▶ _Problem_: Only the lines below, from the one with "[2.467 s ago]" through the one with "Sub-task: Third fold", are to be written out, exactly.

(The records)

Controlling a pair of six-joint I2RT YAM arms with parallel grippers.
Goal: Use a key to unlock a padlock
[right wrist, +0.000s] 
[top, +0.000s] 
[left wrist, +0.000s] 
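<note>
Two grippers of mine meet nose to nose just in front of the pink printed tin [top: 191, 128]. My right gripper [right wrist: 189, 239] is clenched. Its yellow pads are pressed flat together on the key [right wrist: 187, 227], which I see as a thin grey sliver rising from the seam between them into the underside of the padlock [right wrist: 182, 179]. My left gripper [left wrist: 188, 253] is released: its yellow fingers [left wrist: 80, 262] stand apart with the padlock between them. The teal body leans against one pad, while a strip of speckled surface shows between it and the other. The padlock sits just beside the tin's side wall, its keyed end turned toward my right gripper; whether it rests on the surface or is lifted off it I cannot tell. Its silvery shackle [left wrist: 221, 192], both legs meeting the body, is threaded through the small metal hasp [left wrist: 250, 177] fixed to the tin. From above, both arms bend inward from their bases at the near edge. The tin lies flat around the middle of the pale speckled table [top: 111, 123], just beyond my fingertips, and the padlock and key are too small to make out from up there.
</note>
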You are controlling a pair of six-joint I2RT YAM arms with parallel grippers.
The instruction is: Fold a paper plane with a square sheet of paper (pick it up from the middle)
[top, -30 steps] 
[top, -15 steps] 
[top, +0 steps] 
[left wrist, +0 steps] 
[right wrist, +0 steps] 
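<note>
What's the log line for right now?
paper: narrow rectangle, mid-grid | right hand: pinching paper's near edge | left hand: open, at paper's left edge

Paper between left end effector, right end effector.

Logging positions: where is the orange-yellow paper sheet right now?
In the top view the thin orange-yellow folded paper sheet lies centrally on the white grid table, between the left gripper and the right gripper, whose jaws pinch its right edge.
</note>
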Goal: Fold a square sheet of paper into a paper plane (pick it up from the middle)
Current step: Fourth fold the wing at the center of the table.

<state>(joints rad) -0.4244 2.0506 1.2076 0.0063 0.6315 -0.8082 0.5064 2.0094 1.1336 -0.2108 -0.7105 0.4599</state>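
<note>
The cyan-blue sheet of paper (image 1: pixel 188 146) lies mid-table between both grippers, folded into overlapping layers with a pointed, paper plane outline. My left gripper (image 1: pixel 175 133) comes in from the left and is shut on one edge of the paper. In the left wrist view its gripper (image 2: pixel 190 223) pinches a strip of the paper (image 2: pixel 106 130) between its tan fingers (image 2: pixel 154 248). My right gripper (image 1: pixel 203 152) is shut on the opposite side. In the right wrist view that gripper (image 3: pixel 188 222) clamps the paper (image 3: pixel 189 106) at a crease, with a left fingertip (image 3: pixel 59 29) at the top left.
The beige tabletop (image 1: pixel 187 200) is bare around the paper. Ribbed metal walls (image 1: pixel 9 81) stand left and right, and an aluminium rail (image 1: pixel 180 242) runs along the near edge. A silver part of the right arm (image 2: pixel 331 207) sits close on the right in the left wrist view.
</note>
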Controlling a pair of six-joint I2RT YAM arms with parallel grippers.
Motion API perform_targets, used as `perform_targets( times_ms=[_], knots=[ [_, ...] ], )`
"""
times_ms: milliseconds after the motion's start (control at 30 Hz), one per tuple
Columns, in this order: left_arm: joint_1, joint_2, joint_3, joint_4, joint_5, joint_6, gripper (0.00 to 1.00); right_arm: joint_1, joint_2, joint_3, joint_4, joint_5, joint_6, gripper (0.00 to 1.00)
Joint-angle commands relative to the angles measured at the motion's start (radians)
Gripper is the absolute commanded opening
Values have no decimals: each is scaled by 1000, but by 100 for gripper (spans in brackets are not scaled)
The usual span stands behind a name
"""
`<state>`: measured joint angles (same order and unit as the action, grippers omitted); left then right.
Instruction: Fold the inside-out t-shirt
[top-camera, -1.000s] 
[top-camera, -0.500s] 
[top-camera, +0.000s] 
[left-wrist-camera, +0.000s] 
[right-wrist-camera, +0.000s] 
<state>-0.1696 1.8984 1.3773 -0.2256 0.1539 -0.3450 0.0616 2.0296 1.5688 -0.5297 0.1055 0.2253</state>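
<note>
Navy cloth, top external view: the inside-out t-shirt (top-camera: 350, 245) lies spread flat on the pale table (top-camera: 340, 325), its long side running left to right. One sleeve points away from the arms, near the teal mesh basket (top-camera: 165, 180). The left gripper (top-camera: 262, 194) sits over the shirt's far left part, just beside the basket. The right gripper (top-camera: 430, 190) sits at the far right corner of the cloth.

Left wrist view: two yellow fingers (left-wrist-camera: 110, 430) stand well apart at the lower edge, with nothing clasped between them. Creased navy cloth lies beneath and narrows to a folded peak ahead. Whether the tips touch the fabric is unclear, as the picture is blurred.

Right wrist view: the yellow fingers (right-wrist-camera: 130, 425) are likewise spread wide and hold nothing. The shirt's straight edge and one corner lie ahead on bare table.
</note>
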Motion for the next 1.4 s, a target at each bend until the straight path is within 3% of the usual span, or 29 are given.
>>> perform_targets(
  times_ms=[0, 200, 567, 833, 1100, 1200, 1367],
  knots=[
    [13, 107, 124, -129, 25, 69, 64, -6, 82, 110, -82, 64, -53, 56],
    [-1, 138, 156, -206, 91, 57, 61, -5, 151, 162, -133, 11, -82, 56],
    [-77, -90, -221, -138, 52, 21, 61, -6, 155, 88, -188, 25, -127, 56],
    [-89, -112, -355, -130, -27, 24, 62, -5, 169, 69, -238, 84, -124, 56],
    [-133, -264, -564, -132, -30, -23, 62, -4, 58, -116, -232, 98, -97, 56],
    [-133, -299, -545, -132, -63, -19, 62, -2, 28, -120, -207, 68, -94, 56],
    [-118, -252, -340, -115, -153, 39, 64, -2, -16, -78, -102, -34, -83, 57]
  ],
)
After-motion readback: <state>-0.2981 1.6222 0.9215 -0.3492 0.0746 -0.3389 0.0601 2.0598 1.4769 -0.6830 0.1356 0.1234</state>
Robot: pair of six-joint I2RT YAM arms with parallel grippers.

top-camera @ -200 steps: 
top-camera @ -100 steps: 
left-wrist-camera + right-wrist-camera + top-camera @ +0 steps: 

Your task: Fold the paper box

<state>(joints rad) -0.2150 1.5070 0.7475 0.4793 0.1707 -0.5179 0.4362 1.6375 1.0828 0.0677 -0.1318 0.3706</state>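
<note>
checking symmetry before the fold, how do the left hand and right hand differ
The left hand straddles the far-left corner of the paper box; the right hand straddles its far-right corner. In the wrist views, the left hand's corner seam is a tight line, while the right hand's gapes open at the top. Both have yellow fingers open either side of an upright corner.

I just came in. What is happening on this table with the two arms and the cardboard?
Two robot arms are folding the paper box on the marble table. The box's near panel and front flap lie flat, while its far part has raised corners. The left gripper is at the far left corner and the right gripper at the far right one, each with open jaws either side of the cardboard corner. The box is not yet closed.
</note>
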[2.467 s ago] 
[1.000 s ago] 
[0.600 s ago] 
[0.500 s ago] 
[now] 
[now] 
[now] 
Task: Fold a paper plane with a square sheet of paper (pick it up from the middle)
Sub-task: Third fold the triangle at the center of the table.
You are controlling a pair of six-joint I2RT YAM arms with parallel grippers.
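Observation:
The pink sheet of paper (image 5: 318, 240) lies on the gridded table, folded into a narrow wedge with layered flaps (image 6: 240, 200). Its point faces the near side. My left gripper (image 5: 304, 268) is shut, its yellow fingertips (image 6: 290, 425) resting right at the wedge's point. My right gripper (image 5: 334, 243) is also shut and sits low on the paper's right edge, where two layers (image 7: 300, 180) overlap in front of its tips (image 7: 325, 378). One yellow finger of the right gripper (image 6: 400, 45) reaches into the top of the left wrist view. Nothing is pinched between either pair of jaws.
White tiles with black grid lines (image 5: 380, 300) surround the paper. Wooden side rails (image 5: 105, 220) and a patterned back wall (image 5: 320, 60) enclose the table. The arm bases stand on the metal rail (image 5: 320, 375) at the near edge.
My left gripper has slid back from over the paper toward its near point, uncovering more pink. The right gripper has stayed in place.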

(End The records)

▶ _Output of the task_:
[2.467 s ago] 
[1.000 s ago] 
[0.600 s ago] 
[0.500 s ago] 
[now] 
[now] 
[now] 
Task: Fold a paper plane with a square sheet of paper (pick it up from the middle)
Sub-task: Third fold the triangle at the center of the table.

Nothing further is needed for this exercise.